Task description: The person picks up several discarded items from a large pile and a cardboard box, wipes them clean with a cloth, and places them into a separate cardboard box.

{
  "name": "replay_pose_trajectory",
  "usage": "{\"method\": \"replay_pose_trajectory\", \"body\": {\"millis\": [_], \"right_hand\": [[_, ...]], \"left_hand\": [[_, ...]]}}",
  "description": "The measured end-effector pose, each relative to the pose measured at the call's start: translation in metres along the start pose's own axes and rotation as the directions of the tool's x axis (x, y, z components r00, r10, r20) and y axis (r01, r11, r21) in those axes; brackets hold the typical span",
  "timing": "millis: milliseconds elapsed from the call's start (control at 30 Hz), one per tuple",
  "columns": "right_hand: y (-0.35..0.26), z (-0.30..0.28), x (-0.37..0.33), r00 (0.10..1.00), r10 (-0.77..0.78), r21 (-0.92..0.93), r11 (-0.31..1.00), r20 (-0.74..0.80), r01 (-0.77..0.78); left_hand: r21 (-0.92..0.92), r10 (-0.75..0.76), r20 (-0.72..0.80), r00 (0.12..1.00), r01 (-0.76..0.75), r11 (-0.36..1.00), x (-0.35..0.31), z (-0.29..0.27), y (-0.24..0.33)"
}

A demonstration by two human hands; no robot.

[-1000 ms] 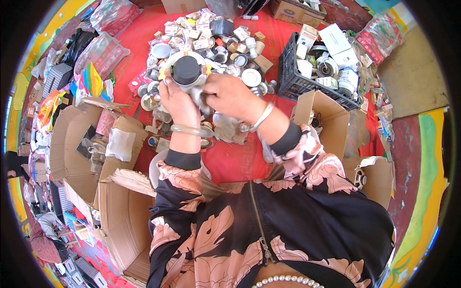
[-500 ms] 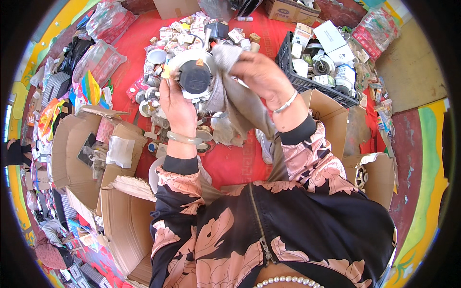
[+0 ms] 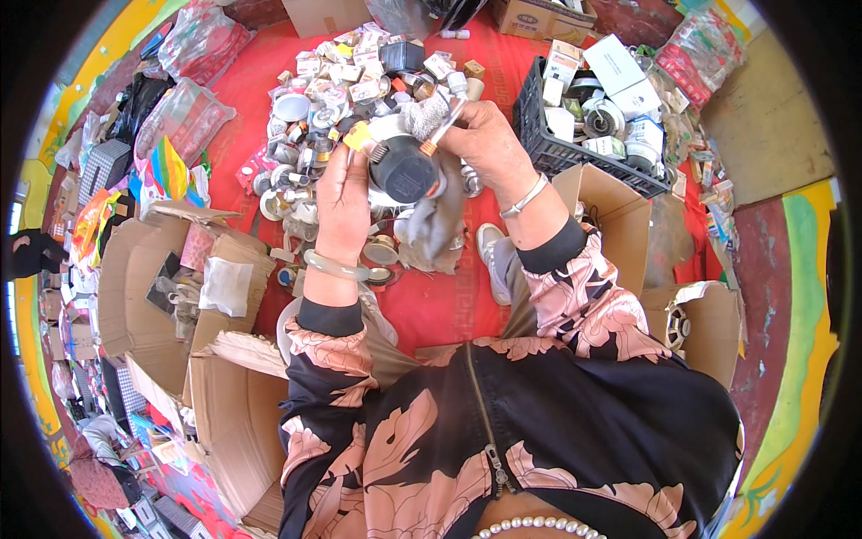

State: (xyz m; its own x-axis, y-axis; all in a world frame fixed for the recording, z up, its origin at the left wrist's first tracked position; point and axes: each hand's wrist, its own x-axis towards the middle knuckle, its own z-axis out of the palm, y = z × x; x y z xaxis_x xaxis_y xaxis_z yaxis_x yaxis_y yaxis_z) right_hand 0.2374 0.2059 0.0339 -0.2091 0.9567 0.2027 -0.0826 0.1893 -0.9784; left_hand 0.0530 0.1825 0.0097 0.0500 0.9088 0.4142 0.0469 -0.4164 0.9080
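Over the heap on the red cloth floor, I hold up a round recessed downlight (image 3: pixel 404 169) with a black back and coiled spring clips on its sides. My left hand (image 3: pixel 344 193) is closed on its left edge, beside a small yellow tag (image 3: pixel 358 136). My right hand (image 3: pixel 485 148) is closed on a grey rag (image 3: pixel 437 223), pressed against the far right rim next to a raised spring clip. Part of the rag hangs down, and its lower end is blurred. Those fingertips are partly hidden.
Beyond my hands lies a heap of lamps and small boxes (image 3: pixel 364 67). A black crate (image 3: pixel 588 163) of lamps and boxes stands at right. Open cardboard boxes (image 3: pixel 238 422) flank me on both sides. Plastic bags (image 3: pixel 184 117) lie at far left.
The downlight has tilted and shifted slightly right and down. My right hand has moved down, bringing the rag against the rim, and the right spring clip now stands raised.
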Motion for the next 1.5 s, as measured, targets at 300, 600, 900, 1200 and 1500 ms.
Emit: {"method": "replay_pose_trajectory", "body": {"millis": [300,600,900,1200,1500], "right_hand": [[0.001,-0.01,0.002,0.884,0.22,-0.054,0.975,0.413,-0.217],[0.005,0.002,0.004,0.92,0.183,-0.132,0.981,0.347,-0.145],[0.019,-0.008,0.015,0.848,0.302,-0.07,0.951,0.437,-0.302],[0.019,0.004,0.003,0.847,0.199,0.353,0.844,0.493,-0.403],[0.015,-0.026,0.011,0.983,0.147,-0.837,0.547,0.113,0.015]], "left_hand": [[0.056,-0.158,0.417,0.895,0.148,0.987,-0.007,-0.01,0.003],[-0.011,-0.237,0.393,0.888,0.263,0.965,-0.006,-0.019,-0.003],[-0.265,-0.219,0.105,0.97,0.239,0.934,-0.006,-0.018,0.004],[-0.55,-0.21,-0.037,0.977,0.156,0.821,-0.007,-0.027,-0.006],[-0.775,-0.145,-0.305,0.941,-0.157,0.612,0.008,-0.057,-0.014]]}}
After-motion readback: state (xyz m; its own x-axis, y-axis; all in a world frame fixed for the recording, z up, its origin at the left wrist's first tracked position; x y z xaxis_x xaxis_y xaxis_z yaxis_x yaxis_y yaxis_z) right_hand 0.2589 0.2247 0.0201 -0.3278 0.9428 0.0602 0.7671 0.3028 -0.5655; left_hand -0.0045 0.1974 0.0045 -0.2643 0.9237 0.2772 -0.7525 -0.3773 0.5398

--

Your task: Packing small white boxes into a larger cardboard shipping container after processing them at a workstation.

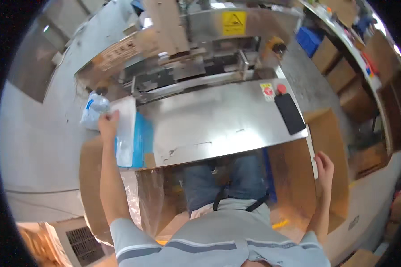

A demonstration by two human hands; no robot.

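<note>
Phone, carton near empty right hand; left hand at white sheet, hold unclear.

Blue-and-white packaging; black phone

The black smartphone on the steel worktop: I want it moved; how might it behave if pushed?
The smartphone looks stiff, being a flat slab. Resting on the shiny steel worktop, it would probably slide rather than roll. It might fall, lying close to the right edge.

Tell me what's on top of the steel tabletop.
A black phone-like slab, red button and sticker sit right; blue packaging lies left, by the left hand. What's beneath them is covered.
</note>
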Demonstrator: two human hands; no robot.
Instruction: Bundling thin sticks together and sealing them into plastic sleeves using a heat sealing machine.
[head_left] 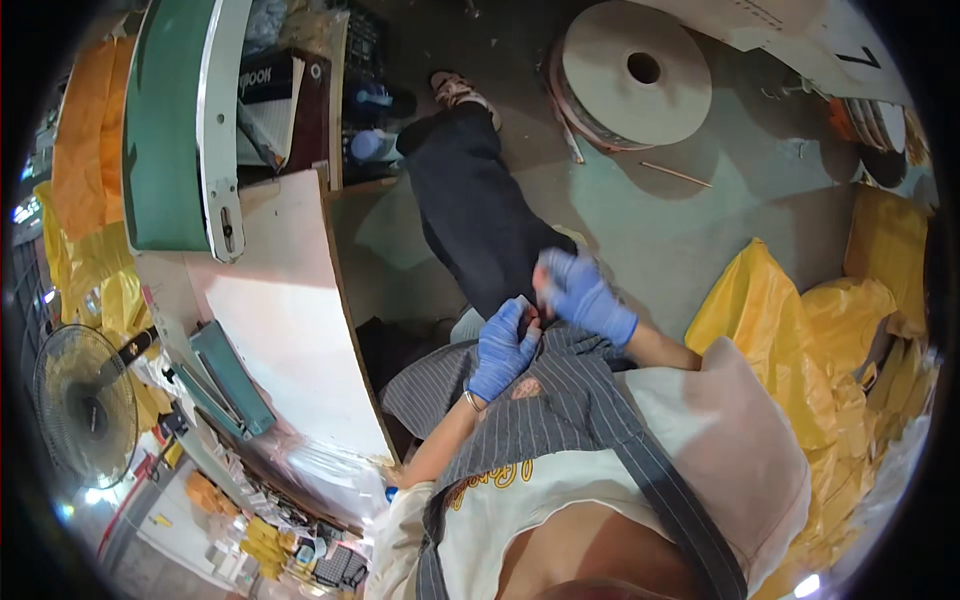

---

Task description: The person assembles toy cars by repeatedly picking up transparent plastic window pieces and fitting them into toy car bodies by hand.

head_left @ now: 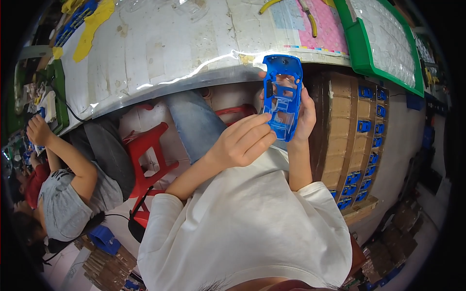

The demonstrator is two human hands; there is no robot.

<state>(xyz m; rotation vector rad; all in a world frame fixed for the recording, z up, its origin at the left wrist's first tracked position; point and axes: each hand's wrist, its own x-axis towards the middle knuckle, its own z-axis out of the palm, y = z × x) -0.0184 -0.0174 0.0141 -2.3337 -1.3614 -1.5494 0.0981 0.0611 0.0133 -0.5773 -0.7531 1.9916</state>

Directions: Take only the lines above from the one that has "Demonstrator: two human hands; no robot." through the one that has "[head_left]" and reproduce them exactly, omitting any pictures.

Response to this exercise:
Demonstrator: two human hands; no robot.
Instruction: Bundling thin sticks together and sealing them into plastic sleeves using a heat sealing machine.
[head_left] 

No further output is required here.